«Wir sind sicher, dass der chinesische Markt mit seinem enormen Potenzial für unsere Zukunft längerfristig sehr wichtig wird», sagt CEO Peter Rothwell im Interview mit der «Handelszeitung». Nach der Akquisition des lokalen Anbieters Et-China im 3. Quartal 2010 will der Schweizer Branchenprimus die Marke Kuoni lancieren. «Kein westlicher Reisekonzern steigt so in China ein, wie wir dies tun.»

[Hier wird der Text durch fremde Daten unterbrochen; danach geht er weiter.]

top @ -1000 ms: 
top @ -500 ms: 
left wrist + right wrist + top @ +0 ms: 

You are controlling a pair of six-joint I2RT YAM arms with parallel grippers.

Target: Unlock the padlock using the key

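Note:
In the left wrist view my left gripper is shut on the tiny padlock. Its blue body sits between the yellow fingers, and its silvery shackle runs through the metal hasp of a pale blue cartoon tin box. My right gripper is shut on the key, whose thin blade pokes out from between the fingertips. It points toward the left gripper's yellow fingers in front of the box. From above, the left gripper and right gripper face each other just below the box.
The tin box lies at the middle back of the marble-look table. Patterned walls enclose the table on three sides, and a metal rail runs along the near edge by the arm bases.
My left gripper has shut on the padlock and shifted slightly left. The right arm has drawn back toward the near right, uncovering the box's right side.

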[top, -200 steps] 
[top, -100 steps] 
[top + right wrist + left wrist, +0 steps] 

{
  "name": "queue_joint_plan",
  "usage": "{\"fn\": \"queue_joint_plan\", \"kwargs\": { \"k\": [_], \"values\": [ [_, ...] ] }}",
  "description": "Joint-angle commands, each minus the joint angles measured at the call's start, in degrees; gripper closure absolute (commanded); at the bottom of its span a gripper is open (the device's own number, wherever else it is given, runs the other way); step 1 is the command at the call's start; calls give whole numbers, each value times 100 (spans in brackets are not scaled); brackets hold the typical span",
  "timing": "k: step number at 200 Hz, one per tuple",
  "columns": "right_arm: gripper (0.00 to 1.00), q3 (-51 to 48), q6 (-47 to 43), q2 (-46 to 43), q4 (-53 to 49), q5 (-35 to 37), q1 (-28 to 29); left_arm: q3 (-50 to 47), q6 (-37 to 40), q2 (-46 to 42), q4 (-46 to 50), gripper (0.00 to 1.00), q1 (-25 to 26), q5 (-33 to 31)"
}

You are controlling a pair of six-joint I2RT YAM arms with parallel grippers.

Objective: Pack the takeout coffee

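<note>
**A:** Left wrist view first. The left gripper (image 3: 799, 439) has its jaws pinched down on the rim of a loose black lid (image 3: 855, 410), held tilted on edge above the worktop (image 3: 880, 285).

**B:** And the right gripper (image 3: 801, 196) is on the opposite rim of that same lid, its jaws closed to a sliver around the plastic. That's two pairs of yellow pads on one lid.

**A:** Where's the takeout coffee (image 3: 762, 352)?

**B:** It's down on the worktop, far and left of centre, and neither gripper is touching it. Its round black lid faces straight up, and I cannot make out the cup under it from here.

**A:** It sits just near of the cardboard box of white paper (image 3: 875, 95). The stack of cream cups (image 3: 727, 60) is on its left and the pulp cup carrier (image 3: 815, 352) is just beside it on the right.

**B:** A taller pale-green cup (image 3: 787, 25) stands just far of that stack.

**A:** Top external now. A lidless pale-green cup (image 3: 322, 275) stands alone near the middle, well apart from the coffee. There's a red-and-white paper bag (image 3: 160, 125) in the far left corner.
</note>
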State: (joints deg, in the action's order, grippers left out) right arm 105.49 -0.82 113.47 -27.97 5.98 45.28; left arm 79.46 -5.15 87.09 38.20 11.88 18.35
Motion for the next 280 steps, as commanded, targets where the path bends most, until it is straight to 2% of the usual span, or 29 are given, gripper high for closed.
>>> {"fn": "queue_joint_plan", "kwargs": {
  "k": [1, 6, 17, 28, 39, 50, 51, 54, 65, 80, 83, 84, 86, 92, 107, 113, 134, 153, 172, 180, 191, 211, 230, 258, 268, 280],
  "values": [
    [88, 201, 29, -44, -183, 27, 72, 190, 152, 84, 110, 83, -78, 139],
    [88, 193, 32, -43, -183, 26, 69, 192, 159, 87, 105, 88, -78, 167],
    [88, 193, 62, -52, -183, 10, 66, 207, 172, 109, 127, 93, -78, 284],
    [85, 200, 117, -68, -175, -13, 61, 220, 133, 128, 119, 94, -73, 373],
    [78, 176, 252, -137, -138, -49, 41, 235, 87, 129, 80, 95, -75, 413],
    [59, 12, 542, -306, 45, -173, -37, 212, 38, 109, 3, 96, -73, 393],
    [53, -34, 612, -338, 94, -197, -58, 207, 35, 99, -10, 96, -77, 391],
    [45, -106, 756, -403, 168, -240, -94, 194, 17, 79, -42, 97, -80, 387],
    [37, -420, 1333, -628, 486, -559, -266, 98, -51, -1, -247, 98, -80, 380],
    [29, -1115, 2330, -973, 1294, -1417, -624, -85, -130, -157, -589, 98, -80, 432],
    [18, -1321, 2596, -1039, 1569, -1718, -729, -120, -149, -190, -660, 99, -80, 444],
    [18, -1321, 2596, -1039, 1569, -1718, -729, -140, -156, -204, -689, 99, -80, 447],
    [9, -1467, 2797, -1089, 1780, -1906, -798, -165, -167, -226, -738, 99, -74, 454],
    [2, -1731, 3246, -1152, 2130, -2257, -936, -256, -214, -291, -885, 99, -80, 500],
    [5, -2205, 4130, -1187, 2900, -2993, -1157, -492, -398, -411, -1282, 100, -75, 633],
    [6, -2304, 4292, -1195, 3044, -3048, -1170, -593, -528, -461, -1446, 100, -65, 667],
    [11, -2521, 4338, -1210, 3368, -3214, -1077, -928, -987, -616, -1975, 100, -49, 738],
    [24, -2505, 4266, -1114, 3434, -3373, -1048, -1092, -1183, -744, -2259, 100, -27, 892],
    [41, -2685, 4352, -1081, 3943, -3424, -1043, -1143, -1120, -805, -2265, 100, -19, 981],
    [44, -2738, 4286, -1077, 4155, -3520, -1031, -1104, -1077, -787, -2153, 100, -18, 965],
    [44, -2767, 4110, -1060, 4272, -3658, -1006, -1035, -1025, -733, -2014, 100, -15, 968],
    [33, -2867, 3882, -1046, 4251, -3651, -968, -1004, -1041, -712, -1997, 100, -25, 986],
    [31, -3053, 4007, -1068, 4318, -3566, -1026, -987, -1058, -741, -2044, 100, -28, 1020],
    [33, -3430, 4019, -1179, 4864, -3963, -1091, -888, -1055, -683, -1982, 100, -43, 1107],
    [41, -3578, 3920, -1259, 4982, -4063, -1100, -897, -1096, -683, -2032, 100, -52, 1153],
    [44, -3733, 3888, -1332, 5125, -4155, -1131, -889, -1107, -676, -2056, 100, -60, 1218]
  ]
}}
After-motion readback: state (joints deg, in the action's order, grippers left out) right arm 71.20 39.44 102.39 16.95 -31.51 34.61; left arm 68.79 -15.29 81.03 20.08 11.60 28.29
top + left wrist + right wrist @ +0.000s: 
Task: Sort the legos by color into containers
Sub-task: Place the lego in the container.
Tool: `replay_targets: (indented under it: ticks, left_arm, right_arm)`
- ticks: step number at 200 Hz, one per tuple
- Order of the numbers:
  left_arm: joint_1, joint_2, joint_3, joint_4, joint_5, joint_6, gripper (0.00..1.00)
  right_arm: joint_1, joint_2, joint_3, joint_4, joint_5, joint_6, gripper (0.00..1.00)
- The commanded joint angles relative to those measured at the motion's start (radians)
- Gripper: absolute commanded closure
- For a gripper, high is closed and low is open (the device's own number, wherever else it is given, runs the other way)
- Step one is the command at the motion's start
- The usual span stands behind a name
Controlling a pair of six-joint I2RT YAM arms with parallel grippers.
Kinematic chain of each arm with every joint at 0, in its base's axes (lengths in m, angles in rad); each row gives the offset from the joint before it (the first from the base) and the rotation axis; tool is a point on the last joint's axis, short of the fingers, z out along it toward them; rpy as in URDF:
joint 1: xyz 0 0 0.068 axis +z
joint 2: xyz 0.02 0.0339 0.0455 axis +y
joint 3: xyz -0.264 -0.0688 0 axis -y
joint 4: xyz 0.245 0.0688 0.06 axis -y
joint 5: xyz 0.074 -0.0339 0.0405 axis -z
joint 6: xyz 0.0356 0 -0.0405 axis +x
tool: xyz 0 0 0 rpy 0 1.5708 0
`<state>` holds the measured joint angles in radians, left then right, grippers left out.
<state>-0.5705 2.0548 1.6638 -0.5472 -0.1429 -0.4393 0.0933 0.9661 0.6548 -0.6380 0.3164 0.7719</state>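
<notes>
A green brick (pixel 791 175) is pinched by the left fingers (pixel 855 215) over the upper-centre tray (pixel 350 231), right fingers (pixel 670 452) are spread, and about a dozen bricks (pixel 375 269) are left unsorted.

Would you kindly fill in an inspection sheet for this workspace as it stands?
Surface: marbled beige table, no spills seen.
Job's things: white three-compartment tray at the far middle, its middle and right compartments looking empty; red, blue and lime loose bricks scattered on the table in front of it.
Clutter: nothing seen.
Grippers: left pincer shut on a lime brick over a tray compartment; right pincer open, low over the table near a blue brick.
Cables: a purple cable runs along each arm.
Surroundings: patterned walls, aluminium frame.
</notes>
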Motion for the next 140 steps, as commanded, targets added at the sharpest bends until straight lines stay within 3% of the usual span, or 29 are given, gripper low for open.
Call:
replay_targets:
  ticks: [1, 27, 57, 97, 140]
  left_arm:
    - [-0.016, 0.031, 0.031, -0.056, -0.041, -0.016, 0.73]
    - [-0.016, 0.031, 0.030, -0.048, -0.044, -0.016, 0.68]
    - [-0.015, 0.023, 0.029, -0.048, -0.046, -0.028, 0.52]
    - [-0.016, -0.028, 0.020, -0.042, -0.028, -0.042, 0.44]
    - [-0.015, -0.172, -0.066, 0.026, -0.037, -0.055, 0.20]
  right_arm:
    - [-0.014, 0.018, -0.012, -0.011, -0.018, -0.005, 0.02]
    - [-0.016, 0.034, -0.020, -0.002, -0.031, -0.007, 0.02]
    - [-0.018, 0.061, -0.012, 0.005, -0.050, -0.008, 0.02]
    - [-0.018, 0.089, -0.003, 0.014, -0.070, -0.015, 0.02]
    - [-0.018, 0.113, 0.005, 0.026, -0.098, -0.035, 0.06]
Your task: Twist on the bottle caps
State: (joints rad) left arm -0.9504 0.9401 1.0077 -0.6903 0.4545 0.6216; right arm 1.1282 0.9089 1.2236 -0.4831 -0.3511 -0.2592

Die Expansion soll für Kuoni eine ähnliche Erfolgsgeschichte werden wie jene in Indien, wo man mit Abstand Marktführer ist. CEO Rothwell: «In Indien haben wir seit unserem Markteintritt vor 14 Jahren nie Geld verloren.» 2009 hat Kuoni in Asien einen Ebit von 26 Mio Fr. erzielt - der Grossteil wurde durch Indien erwirtschaftet.Kuonis Engagement in China weckt bei der Reisebranche Erwartungen, könnte es doch der Schweiz mehr chinesische Gäste bescheren. Guglielmo L. Brentel, Präsident des Branchenverbands Hotelleriesuisse: «Dieser Markt zählt zu den wichtigsten Wachstumsmärkten des Schweizer Tourismus.» 2009 wies China laut Brentel den grössten absoluten Gewinn an Logiernächten aller Herkunftsländer aus: Plus 27%. «Und das Potenzial ist noch längst nicht ausgeschöpft.» Ähnlich sieht es Jürg Schmid, Direktor von Schweiz Tourismus: «Ich erachte den Markteintritt von Kuoni als sehr geschickt, weil in China der Trend auch beim Reisen hin zur Qualität geht. Wir hoffen natürlich, dass Kuoni die Chinesen vor allem in die Schweiz bringt.» 2010 rechne er erstmals mit mehr als 400000 chinesischen Übernachtungen. Derzeit liege man 30% über dem Vorjahr.